Но как же поразился я однажды, расслышав в гуле суеты своей и музыку Моцарта, что наконец-то, выступая в роли ценителя, я всем доволен, ее слушая. Что как-то давно я не был всем доволен. Не то чтобы ничего хорошего не слышал… Но все было как-то то с одной стороны, то с другой — полноты никакой не было. А вот тут — был. И не потому, что она была в каком-нибудь одном отношении лучше всех, эта музыка. Как все время что-нибудь да лучше чего-нибудь, прогрессируя на бегу. А потому, что она была вся, что в ней все было, что в ней все было правильно, все соответствовало, все было нормально. В ней не было ни односторонности, ни ошибки. Это была божественная норма. Та же самая, что и в природе, — норма творения.

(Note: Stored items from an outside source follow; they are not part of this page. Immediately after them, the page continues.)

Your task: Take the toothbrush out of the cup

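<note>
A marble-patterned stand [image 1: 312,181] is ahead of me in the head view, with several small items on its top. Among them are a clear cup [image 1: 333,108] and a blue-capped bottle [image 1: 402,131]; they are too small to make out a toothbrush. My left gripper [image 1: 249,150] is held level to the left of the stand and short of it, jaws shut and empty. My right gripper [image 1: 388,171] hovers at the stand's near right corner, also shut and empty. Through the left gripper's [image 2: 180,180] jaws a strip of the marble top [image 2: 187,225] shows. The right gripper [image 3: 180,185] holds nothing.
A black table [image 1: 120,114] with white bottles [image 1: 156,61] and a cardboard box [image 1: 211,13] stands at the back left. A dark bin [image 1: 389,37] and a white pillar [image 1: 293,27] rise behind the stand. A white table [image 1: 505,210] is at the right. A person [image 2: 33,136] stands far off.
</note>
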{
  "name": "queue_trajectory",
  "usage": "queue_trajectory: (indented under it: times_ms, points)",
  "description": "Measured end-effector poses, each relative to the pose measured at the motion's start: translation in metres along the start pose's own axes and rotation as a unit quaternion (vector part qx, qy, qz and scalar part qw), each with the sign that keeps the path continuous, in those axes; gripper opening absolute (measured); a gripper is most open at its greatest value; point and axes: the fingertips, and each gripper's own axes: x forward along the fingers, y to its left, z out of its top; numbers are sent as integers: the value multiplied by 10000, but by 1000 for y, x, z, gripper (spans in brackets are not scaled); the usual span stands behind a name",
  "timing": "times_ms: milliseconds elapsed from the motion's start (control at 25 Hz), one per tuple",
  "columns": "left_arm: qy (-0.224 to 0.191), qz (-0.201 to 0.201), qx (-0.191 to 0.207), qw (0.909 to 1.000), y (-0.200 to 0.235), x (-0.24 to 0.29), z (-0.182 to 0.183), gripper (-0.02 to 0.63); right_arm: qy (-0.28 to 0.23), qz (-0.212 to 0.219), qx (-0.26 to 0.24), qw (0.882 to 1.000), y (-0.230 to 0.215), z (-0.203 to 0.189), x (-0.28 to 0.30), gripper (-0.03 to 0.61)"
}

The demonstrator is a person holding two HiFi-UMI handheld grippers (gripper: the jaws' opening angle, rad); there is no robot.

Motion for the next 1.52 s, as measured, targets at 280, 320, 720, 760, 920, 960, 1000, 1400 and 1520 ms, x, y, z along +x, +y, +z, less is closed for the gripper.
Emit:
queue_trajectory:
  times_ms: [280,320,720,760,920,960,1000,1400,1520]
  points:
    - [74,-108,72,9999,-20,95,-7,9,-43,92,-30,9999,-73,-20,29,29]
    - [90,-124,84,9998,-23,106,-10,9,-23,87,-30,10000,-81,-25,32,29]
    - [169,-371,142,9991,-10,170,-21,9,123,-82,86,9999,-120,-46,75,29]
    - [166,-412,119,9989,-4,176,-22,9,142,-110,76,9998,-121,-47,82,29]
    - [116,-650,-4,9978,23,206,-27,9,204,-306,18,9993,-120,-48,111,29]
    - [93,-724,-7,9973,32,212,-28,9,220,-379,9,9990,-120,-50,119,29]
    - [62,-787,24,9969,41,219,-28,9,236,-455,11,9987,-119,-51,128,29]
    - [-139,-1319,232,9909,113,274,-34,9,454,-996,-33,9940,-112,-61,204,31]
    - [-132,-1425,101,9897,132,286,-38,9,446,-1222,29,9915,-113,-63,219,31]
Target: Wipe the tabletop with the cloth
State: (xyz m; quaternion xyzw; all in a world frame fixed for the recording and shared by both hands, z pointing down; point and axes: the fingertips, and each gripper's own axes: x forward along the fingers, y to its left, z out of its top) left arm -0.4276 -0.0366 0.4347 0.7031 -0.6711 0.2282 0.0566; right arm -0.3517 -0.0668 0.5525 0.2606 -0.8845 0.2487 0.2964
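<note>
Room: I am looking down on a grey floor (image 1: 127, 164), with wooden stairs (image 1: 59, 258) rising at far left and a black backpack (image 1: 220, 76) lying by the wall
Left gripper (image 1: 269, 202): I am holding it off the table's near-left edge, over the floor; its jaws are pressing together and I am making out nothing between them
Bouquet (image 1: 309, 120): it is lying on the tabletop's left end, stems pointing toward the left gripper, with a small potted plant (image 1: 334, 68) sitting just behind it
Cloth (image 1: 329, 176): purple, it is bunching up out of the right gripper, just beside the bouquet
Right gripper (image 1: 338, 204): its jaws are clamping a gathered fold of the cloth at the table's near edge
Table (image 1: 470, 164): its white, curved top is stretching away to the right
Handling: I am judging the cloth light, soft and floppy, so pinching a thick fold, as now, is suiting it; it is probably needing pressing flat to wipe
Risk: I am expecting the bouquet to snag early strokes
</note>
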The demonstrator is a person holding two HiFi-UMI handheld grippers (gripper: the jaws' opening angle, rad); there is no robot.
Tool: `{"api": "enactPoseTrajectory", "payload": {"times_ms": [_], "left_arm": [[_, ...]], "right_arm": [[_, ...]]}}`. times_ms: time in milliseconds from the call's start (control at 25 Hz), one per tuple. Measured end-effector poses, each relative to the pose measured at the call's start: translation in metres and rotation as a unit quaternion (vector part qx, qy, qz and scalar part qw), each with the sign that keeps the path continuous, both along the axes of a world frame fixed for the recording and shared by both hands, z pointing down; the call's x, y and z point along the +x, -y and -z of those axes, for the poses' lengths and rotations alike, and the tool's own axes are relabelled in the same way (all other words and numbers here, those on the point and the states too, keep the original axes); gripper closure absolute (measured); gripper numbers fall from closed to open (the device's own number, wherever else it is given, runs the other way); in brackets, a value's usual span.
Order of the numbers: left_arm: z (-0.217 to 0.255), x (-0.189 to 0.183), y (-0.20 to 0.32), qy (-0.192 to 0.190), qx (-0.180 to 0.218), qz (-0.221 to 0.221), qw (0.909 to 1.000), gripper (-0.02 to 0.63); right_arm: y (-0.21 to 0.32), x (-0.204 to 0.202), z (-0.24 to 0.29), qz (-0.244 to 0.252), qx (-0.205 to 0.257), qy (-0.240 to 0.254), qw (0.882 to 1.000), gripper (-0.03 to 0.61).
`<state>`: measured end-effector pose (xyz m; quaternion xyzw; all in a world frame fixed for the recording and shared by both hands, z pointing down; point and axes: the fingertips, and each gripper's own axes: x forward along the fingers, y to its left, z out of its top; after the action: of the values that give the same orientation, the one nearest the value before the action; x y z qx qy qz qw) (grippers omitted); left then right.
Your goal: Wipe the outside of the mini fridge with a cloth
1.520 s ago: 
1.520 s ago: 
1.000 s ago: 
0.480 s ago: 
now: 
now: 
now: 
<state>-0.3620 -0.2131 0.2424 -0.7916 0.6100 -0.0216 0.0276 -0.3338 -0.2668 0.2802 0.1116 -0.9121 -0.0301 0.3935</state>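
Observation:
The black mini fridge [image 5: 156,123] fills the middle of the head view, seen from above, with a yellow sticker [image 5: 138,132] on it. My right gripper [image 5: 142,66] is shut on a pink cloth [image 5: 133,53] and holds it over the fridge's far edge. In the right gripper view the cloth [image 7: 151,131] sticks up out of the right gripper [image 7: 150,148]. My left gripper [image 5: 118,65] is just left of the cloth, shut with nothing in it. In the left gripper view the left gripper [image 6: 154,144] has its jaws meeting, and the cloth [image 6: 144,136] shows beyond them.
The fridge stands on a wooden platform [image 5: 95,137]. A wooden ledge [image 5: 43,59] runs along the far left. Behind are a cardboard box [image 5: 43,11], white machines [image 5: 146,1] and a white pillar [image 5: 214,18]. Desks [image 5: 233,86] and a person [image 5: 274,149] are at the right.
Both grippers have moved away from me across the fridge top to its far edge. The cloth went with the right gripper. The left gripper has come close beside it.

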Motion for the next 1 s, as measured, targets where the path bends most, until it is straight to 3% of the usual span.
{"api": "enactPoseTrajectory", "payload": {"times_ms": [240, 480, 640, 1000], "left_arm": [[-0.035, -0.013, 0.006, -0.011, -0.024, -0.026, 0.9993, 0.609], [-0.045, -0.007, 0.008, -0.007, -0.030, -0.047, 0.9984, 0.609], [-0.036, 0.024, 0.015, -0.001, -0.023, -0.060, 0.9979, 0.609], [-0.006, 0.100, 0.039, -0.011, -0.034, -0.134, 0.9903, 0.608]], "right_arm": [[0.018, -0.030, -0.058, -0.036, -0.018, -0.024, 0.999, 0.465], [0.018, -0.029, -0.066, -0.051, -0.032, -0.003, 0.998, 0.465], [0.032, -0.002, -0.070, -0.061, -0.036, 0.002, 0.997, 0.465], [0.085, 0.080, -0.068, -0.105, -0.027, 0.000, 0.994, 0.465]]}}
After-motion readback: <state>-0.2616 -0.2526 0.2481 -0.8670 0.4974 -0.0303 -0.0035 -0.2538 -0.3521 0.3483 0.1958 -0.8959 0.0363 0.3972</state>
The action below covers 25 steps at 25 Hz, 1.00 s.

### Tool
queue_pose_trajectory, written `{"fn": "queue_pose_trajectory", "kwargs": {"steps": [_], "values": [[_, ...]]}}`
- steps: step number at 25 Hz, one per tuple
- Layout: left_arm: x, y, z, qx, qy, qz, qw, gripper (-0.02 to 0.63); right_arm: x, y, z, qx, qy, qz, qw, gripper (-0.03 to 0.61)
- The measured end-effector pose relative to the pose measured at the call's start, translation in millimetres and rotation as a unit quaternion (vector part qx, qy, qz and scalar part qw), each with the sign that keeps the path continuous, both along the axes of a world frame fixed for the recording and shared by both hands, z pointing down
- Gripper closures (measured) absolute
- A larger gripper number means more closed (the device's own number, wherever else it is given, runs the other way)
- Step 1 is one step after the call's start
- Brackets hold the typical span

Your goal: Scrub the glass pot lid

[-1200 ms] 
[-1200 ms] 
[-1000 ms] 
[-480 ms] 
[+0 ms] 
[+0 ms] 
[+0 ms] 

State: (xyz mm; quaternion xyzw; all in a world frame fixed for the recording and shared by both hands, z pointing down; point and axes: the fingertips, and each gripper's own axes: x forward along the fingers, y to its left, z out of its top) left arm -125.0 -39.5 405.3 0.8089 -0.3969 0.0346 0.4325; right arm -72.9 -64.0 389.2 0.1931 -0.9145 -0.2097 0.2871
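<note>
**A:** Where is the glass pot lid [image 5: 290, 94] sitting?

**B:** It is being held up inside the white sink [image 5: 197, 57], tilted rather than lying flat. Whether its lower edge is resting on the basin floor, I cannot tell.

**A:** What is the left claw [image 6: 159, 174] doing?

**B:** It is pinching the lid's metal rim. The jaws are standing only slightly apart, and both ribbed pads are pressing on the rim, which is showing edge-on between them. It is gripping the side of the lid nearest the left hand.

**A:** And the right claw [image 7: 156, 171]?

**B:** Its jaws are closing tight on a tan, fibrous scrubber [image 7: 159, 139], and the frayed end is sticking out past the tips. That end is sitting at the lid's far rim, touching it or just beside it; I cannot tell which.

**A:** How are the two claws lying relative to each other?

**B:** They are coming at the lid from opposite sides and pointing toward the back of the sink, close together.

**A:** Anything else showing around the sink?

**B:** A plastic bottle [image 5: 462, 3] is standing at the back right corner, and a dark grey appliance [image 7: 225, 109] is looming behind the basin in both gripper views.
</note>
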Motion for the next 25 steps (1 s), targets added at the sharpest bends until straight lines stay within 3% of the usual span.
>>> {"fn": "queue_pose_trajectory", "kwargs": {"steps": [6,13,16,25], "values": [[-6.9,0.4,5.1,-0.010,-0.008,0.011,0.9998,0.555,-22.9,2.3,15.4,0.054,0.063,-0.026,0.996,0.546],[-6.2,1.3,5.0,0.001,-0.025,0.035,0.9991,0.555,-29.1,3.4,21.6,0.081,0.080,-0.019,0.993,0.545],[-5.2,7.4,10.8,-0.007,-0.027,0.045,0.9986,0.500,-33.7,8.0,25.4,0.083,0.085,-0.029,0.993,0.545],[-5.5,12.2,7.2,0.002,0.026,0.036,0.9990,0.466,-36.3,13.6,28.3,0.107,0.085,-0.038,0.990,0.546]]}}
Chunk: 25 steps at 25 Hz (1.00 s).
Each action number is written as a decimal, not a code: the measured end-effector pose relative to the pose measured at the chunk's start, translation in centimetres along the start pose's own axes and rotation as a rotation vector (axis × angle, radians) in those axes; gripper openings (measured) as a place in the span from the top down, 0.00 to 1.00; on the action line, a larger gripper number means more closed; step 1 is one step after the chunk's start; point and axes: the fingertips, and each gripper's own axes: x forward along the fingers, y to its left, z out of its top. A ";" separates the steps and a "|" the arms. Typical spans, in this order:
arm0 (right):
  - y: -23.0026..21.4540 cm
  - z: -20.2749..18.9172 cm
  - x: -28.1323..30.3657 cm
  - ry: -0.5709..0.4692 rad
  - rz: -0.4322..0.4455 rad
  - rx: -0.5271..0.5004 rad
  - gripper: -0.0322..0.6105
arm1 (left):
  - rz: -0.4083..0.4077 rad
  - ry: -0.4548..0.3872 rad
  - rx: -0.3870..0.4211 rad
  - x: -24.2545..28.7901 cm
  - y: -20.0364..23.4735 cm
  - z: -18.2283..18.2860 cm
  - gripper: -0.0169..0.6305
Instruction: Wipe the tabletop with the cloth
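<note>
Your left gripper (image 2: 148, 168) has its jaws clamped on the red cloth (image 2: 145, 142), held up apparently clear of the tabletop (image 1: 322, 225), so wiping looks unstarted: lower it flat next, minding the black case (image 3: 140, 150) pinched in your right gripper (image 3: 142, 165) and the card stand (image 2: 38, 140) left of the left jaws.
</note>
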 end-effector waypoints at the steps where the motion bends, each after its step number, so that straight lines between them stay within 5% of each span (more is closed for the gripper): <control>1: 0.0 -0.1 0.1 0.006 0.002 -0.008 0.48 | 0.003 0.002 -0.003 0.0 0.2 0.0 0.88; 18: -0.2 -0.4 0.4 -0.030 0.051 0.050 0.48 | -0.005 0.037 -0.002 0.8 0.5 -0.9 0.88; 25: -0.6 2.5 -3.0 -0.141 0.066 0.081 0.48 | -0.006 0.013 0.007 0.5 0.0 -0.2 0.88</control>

«Не дай мне бог сойти с ума…» Где нормальность в этом мире совершенно неясно. В идеале это, по-видимому, полное соответствие, причастность к нам лично. Потому что, если что-то способно нам соответствовать, то это доказательство прежде всего нашей нормы. Тут-то и обнаруживается, насколько мы-то сами в этом не уверены — в собственной норме, не знаем, где она. Держимся из последних сил, сохраняем вид. Я не говорю о тех, кто столь в себе уверен, что жизнь — для них. Я не говорю о тупой норме, о нормальности бесчувствия — я хочу сказать о той норме чувствования, о высшей, трепетной норме, тонком балансе, остановке в полете, когда радость жизни еще не утеряна и в то же время ты способен потерять ее в любой момент, но продолжаешь жить и жить в этом неустойчивом и подвижном равновесии, — о той форме чувствования, при которой разве что не сходишь с ума, — о счастье.
В ожидании Зедазени
За Пушкинским перевалом, где библейский пейзаж Армении начинает уступать теплому и влажному дыханию Грузии и все так плавно и стремительно становится другим: линии гор, кроны деревьев, плодородие полей, цвет трав, шорох речек, — мы свернули с шоссе в глубь подступившей зелени.[23] По более тесной дороге мы некоторое время ехали вверх по ущельицу, все глубже во влажный сумрак леса. Справа, обнажив острые желто-зеленые слои, нависала скала, слева, круто вниз, спадал толстый лиственный лес, на дне которого бренчал серебристый, как рыба, поток. Листва была почти уже не зеленая такая густая. Запах, шедший со дна ущелья — воды, скал и листвы, — веселил душу. С трудом пробивавшийся сквозь нависшие кроны солнечный луч дрожал на дороге…
Перед небольшим мостиком над сухим притоком машина стала. Мост был наполовину разобран. Мы вышли. Приток раздвинул лес, и, переходя мост, сквозь отсутствие настила можно было увидеть глубину нашего ущельица. Там, над ржавым остовом погибшего автомобиля, кипела белая вода.